> **Your assignment**
Only the lines from the top of the listing below to the line that has "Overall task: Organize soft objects" should be echoed, with both ends kept and pictures left out.

> **Provided information**

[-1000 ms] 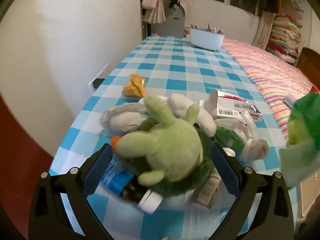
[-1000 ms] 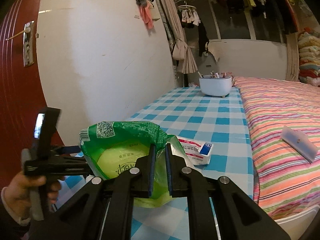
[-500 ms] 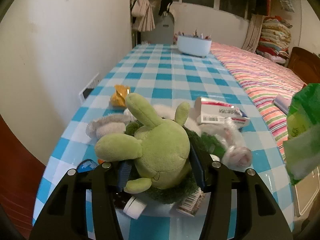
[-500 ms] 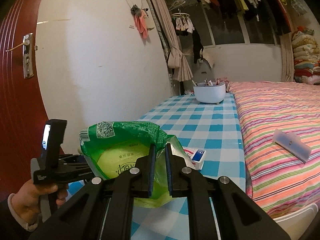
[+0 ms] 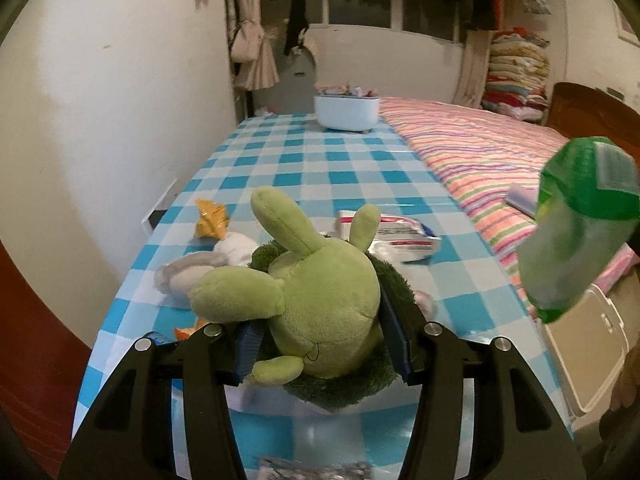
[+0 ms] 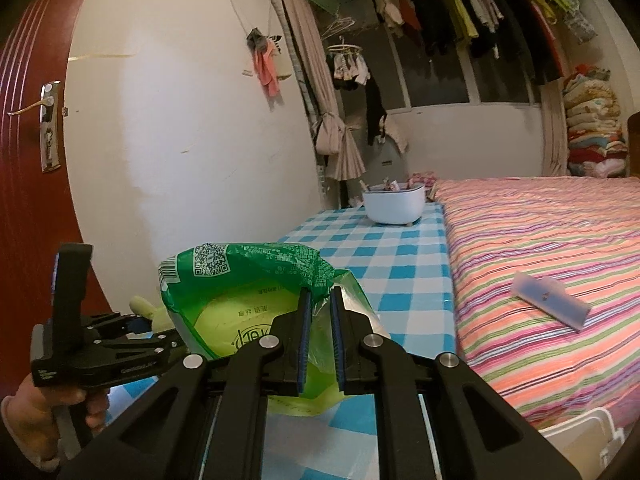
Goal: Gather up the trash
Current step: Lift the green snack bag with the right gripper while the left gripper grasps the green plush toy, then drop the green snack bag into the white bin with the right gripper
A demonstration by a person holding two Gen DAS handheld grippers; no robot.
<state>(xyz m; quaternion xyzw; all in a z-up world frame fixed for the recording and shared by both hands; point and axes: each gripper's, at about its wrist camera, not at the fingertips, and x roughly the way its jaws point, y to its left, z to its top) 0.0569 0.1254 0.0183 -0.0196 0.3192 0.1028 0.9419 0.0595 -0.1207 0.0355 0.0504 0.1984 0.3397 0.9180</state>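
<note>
Left gripper (image 5: 320,344) clamped on green plush toy (image 5: 320,312), centre frame, above checked counter (image 5: 304,168): soft, light, squashy. Right gripper (image 6: 320,340) pinching green plastic bag (image 6: 248,292) rim: thin, slippery, crumpling; best held at the edge.

green plush toy (image 5: 328,304), blue-checked tablecloth (image 5: 320,168), pink-striped bedspread (image 6: 540,240)

Black claw (image 6: 320,340) frames, blue pads (image 6: 305,340), silver screws.
</note>
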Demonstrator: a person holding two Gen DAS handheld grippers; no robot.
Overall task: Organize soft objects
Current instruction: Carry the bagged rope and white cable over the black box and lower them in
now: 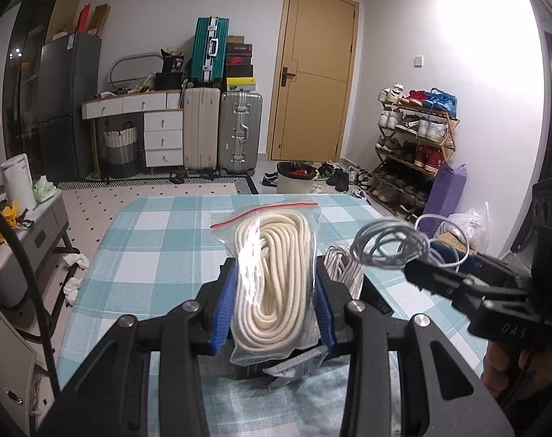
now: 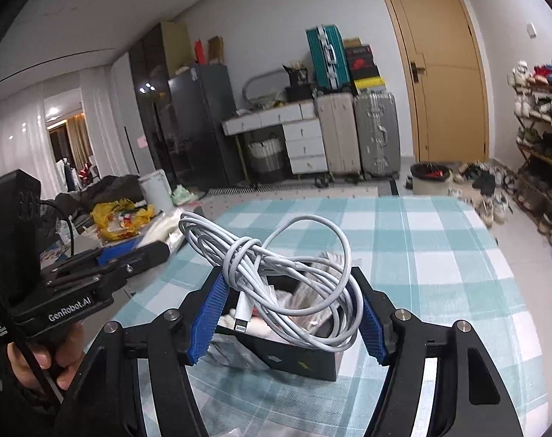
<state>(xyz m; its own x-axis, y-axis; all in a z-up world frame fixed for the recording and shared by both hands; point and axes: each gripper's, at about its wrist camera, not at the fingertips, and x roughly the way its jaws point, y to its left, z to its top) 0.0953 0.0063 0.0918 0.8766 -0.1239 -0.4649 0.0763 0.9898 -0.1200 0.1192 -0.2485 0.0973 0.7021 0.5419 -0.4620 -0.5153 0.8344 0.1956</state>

> **Solution below**
[-1000 ms] 
[-1000 ms] 
[-500 ms] 
[-500 ms] 
[+0 ms] 
[+0 ms] 
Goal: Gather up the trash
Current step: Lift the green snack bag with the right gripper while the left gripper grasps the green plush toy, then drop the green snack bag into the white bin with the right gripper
A demonstration by a person holding two Gen DAS handheld grippers; no robot.
<state>(xyz m; quaternion xyzw; all in a z-up world frame fixed for the recording and shared by both hands; point and axes: each gripper's, at about its wrist camera, not at the fingertips, and x roughly the way its jaws point, y to its left, z to its top) 0.0569 0.1254 0.0183 -0.0196 0.3192 0.1028 0.9419 0.0595 -0.1207 0.0355 0.0504 0.1984 0.3397 0.9180</state>
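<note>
Left gripper (image 5: 320,344) clamped on green plush toy (image 5: 320,312), centre frame, above checked counter (image 5: 304,168): soft, light, squashy. Right gripper (image 6: 320,340) pinching green plastic bag (image 6: 248,292) rim: thin, slippery, crumpling; best held at the edge.

green plush toy (image 5: 328,304), blue-checked tablecloth (image 5: 320,168), pink-striped bedspread (image 6: 540,240)

Black claw (image 6: 320,340) frames, blue pads (image 6: 305,340), silver screws.
</note>
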Demonstrator: a person holding two Gen DAS handheld grippers; no robot.
Overall task: Organize soft objects

No additional answer is needed here.